Un feu se déclare vers 18h10 dans une alvéole de 5 000 m² d’un centre d’enfouissement de déchets ménagers et dégage un important panache de fumée. Un employé ferme les vannes alimentant le réseau enterré de captage de biogaz (méthane) depuis l’alvéole (casier) sinistré. Les pompiers, intervenant avec 2 fourgons et 4 camions citernes, arrosent les flammes tandis que les employés du centre, à l’aide d’engins compacteurs, remuent les déchets en les ramenant vers un point commun afin de réduire la surface de feu. Les pompiers protègent aussi la végétation aux alentours et éteignent l’incendie vers 22h45 avec 4 lances alimentées par la citerne incendie du site.

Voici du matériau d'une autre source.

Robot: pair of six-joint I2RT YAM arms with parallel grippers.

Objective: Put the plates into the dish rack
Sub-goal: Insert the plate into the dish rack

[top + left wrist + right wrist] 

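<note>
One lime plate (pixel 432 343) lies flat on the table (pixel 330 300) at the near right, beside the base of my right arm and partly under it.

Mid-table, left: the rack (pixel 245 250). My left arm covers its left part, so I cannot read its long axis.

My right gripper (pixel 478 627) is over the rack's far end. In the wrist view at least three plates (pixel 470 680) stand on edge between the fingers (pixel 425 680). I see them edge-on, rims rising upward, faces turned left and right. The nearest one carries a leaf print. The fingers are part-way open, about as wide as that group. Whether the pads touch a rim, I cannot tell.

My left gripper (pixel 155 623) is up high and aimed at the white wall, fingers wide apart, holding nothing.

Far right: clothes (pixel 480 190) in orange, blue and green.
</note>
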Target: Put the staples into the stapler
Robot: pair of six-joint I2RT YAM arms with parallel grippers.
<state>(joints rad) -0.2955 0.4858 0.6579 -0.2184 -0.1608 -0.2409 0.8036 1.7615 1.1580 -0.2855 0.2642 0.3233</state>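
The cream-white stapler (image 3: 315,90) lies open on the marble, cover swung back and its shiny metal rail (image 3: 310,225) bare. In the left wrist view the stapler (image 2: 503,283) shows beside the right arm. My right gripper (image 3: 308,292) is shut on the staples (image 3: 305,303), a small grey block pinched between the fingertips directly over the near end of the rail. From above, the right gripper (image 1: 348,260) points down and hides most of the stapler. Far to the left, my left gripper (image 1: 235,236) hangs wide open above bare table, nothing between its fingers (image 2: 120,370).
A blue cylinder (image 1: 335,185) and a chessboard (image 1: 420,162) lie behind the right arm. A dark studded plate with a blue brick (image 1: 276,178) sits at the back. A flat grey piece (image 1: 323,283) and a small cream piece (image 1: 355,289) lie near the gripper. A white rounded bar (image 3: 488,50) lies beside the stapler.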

Le lendemain, un nouveau départ de feu est maîtrisé par arrosage et utilisation d’une pelle mécanique pour déplacer les déchets et éliminer les foyers couverts. La géomembrane permettant l’étanchéité de l’alvéole et les drains de récupération du biogaz se sont enflammés, produisant de petites explosions selon certains témoins. La géomembrane est détruite sur 1 000 m² ainsi que plusieurs équipements du réseau de collecte de lixiviat et de biogaz (150 m de sections de canalisations, 1 puits de drain de dégazage, 2 vannes de conduite de biogaz) , de 2 000 à 3 000 m² de déchets ont brûlé. L’ensemble des eaux d’extinction, 120 m³, rejoint le bassin de rétention des lixiviats du centre d’une capacité de 4 000 m³.

Dans l’attente des réparations, le biogaz dégagé par le casier sinistré se dégage directement à l’atmosphère. L’exploitant définit une bande de 10 m sans dépôt de déchets autour de la géomembrane qui est décaissée et remplacée, il revoit son protocole de coordination avec les pompiers en cas d’incendie.